### ASSIGNED TASK
Repeat exactly, and only, the lines from the one containing "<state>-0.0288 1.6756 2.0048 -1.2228" through the last line of the data below.

(ENTRIES PROVIDED Opens)

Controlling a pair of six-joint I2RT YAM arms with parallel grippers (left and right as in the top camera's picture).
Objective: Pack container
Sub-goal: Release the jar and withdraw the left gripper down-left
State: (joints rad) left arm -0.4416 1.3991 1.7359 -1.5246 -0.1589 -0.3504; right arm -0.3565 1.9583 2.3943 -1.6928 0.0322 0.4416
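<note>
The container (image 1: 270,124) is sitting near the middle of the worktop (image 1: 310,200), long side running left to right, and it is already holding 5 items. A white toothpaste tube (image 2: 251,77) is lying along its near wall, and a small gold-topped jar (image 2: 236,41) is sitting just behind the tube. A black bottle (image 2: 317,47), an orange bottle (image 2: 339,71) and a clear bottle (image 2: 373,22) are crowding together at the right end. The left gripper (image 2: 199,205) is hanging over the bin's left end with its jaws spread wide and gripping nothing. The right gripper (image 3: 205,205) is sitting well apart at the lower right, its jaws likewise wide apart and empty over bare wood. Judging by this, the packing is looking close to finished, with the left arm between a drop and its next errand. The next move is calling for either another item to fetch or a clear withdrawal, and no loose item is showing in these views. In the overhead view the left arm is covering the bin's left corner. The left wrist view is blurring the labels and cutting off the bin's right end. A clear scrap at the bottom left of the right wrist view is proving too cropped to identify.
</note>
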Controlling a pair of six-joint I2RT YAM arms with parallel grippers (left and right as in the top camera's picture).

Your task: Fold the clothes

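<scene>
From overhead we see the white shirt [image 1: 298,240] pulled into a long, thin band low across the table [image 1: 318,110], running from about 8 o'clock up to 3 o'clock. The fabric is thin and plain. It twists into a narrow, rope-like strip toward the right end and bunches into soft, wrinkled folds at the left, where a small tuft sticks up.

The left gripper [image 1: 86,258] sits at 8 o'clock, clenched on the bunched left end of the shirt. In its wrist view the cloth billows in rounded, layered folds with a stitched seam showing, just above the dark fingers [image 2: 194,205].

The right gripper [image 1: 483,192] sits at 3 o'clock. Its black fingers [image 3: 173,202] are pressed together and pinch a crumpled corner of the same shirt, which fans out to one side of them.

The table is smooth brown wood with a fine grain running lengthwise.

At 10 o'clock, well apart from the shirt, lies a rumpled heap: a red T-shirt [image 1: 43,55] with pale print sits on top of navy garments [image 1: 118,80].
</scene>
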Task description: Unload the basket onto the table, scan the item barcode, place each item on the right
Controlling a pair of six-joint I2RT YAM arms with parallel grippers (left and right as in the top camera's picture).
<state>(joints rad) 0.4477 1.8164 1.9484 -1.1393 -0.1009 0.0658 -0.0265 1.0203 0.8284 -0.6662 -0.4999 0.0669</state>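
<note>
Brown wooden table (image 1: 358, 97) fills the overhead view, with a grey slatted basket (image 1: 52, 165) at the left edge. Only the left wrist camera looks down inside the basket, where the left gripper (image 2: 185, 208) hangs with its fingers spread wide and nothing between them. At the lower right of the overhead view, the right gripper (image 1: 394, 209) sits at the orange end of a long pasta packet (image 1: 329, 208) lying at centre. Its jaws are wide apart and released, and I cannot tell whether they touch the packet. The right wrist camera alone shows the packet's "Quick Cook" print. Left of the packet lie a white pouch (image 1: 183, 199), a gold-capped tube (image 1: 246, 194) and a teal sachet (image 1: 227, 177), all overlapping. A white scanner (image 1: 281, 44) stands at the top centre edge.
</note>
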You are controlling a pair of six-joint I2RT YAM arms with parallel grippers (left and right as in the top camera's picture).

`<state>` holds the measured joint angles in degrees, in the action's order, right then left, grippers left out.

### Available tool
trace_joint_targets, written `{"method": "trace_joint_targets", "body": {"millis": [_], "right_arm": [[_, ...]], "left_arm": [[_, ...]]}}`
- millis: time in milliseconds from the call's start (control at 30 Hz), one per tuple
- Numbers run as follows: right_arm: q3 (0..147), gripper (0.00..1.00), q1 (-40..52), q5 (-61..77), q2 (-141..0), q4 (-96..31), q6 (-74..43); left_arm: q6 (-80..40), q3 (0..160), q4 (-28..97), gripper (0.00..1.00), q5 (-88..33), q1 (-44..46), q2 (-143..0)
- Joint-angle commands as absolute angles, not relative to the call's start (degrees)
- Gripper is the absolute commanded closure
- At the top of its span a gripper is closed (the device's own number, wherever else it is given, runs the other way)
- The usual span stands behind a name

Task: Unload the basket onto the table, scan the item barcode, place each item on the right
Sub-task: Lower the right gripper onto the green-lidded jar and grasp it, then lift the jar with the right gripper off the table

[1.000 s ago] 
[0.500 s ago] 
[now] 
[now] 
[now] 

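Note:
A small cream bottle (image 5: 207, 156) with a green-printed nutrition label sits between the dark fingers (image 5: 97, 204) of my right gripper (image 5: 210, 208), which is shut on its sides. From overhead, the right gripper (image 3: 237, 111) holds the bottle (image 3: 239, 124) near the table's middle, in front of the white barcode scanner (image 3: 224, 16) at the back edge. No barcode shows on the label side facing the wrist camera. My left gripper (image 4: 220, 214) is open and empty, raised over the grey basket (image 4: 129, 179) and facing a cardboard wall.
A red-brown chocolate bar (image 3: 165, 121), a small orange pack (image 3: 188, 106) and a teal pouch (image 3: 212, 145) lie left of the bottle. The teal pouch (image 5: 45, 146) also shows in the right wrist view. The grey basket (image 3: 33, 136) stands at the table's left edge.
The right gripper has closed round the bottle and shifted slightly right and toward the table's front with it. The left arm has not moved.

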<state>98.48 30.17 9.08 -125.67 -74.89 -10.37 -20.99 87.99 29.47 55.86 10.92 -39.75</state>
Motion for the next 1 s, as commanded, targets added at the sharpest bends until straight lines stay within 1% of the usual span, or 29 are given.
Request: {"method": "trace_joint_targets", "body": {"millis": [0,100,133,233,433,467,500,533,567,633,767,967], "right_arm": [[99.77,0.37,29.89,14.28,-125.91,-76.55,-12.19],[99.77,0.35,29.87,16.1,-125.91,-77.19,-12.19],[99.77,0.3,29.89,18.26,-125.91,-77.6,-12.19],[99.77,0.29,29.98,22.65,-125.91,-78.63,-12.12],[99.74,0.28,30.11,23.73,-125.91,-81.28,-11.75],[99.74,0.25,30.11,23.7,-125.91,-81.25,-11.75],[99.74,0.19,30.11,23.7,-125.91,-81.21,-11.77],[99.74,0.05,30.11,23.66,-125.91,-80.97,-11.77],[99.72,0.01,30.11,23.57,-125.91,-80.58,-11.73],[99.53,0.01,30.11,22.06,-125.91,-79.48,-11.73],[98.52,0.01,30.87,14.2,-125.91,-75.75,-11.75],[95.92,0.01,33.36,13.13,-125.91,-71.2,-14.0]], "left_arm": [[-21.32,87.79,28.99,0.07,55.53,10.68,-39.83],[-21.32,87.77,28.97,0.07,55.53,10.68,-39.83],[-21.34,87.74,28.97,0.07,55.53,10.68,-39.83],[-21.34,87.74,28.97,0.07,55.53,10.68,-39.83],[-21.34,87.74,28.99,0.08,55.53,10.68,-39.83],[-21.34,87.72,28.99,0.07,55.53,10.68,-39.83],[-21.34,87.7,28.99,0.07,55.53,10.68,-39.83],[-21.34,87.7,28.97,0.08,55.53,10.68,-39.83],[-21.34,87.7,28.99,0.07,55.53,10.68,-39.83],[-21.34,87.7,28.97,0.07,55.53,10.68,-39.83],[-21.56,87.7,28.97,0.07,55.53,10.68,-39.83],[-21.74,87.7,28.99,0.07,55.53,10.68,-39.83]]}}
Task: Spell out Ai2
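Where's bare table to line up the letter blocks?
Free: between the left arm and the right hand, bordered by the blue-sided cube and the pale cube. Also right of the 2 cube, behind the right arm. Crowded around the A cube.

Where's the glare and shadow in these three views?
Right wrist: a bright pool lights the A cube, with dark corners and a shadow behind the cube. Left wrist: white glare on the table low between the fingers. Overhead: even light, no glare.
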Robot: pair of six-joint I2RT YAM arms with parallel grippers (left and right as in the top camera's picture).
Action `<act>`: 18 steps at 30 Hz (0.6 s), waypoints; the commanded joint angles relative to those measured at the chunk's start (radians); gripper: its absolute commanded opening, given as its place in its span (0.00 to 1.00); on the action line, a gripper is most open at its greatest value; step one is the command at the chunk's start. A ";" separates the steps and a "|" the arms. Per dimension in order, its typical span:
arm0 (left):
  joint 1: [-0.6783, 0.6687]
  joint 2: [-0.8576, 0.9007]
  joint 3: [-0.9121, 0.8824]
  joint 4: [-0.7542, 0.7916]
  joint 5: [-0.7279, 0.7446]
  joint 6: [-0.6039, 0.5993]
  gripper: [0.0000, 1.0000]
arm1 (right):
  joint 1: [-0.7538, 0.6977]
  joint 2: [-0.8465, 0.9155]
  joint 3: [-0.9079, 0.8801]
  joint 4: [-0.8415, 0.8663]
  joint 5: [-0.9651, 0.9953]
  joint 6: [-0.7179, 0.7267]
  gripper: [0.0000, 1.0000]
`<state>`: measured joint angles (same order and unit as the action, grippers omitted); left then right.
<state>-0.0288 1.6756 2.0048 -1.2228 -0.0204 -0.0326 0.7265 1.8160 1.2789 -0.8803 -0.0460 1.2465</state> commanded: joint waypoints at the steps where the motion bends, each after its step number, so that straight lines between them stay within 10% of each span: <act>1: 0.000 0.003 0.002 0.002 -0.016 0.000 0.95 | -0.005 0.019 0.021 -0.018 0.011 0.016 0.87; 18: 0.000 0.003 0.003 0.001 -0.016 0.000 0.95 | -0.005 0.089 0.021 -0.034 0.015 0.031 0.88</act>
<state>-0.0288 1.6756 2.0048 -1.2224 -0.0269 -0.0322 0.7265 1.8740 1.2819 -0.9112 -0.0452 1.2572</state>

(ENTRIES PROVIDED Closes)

### TASK RESULT
<state>-0.0288 1.6756 2.0048 -1.2228 -0.0204 -0.0326 0.7265 1.8160 1.2789 -0.8803 -0.0460 1.2465</state> commanded: joint waypoints at the steps where the motion bends, each after its step number, so that straight lines between them stay within 10% of each span: <act>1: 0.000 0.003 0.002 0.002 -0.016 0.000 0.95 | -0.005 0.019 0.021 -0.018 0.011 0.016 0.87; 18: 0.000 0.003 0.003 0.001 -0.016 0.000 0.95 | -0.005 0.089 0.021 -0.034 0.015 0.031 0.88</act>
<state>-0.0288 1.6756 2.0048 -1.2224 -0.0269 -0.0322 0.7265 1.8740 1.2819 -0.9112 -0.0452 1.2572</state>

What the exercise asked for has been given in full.